Reply with one number: the count of lines in the data that hold the string "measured".
DATA SECTION START
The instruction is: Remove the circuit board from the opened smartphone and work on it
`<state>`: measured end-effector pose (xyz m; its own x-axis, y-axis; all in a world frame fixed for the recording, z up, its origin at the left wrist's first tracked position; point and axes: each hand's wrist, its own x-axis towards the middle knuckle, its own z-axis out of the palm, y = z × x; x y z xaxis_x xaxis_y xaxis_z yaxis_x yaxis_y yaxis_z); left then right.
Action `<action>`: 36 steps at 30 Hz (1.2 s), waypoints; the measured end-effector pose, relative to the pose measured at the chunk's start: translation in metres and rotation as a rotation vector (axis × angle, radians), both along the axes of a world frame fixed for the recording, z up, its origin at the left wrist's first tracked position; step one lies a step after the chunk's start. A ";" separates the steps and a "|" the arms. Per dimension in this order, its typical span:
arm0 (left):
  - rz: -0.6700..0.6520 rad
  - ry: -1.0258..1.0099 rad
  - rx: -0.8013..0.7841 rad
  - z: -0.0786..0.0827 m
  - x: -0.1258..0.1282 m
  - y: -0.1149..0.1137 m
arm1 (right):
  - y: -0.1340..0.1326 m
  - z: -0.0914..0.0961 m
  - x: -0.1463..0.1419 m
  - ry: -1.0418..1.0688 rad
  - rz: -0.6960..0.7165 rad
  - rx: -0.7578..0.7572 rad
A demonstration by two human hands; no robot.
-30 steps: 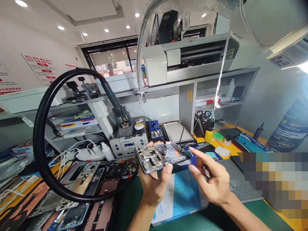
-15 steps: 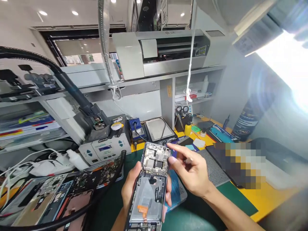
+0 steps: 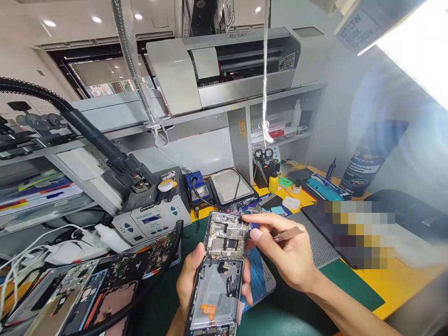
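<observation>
An opened smartphone (image 3: 219,275) tilts upright in my left hand (image 3: 191,275). The thumb lies along its left edge and the fingers wrap the right side. Bare circuit boards show at the top of the phone, with the battery and an orange flex cable lower down. My right hand (image 3: 292,256) is at the phone's upper right corner, its index fingertip at the edge and the thumb just below. Metal tweezers (image 3: 292,233) are tucked in the curled fingers of that hand, their far end sticking out; the rest is hidden.
A green mat (image 3: 287,312) covers the yellow bench. A blue-and-white packet (image 3: 261,280) lies behind the phone. At left are several phone parts (image 3: 115,308), a black hose (image 3: 143,289) and a soldering station (image 3: 150,226). A dark phone (image 3: 325,233) rests at right.
The camera view has shifted slightly. More of the tweezers now shows above my right hand's fingers. Both hands stay at the phone in nearly the same pose.
</observation>
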<state>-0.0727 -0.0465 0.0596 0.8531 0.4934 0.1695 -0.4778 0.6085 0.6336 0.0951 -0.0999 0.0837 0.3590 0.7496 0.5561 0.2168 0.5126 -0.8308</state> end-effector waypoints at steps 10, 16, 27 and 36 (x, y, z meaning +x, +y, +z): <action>0.055 0.014 0.028 -0.005 0.004 0.001 | 0.006 0.006 0.010 0.465 0.425 -0.179; 0.093 0.066 -0.040 -0.007 0.005 0.000 | 0.005 0.007 0.010 0.363 0.365 -0.108; -0.026 0.093 0.000 -0.006 0.002 0.011 | 0.010 0.012 0.014 0.275 0.266 -0.207; 0.001 0.108 -0.076 0.002 0.008 0.008 | 0.013 0.009 0.015 0.489 0.288 -0.272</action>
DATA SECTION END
→ TASK ANSWER
2